# Exercise brief
From the data that follows, print exactly the lines starting at the one containing "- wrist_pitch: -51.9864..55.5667" and ending at the one containing "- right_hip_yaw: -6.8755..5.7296"; include both of them and nothing more.

Segment Start: Data to examine

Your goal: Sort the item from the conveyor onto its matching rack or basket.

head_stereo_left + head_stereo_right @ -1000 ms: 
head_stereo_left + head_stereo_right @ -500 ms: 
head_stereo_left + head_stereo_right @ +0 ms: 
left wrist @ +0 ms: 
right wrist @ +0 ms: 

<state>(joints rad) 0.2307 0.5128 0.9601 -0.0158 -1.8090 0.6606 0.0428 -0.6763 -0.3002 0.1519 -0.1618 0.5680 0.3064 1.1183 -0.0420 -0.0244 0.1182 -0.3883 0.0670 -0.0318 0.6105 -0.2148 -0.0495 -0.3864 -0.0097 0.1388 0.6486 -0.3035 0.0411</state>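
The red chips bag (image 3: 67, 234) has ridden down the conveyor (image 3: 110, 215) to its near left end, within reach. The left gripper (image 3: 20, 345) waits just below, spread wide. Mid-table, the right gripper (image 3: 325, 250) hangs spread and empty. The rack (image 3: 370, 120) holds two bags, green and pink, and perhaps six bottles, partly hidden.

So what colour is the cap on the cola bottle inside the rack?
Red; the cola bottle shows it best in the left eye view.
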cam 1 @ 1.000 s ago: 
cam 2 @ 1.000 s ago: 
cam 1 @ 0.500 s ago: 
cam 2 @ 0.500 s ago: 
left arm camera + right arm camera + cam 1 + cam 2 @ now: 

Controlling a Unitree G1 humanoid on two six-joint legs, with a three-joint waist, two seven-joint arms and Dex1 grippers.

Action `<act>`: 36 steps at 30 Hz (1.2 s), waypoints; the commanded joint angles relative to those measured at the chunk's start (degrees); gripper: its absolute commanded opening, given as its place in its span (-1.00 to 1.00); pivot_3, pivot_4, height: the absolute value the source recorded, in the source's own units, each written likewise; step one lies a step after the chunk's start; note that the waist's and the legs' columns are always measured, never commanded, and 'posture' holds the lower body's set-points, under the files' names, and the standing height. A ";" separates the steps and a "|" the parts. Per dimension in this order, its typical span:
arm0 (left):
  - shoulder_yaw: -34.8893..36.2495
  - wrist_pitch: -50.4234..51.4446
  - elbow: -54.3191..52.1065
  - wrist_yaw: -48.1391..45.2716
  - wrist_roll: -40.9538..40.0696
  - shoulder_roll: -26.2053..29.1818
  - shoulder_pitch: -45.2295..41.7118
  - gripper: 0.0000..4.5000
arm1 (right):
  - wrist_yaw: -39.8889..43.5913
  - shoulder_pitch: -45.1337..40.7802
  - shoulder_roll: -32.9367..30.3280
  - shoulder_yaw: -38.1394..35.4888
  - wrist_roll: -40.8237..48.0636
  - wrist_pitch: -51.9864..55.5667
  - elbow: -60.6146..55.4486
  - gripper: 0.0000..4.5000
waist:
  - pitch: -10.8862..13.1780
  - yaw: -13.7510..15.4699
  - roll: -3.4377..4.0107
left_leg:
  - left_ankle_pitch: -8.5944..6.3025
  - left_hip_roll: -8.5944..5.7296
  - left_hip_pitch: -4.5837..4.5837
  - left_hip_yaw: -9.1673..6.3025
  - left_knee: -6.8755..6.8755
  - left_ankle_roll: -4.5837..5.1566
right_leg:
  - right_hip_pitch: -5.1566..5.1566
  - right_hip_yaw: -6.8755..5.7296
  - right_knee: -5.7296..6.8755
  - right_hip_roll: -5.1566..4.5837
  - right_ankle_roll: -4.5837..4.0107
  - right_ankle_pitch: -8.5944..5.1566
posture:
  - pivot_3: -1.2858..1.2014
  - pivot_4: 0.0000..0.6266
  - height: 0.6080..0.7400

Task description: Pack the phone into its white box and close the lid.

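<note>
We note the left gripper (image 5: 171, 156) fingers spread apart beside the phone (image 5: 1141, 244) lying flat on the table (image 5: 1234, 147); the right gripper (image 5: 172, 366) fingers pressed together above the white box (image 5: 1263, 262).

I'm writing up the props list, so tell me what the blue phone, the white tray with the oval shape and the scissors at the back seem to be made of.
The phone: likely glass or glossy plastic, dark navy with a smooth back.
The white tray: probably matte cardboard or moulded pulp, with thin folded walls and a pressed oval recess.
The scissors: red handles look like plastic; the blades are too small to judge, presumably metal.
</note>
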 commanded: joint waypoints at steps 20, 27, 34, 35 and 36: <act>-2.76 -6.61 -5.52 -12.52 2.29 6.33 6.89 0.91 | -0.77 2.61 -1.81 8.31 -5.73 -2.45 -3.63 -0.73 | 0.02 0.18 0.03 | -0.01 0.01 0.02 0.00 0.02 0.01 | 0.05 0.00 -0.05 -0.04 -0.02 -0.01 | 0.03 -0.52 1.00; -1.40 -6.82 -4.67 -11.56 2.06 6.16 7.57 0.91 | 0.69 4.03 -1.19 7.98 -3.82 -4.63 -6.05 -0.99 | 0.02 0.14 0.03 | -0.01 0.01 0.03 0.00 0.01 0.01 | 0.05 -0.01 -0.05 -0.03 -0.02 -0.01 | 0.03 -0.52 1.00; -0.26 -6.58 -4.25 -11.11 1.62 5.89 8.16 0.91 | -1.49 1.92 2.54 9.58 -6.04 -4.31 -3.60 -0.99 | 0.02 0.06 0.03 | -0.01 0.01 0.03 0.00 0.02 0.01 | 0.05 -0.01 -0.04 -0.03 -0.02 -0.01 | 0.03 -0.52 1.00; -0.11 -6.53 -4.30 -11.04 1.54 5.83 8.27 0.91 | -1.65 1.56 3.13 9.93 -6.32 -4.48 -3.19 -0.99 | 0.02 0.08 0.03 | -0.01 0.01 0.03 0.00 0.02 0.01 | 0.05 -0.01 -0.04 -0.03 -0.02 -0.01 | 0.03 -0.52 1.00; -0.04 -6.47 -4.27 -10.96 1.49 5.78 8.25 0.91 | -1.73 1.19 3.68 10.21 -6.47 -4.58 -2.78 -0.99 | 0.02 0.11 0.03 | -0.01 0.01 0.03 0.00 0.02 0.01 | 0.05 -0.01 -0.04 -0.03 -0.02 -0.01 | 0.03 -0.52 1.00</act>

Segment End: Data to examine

# Exercise result
  - wrist_pitch: -51.9864..55.5667
  - elbow: -60.6146..55.4486
  - gripper: 0.0000..4.5000
waist:
  - pitch: -10.8862..13.1780
  - yaw: -13.7510..15.4699
  - roll: -3.4377..4.0107
left_leg:
  - left_ankle_pitch: -8.5944..6.3025
  - left_hip_roll: -8.5944..5.7296
  - left_hip_pitch: -4.5837..4.5837
  - left_hip_yaw: -9.1673..6.3025
  - left_knee: -6.8755..6.8755
  - left_ankle_roll: -4.5837..5.1566
right_leg:
  - right_hip_pitch: -5.1566..5.1566
  - right_hip_yaw: -6.8755..5.7296

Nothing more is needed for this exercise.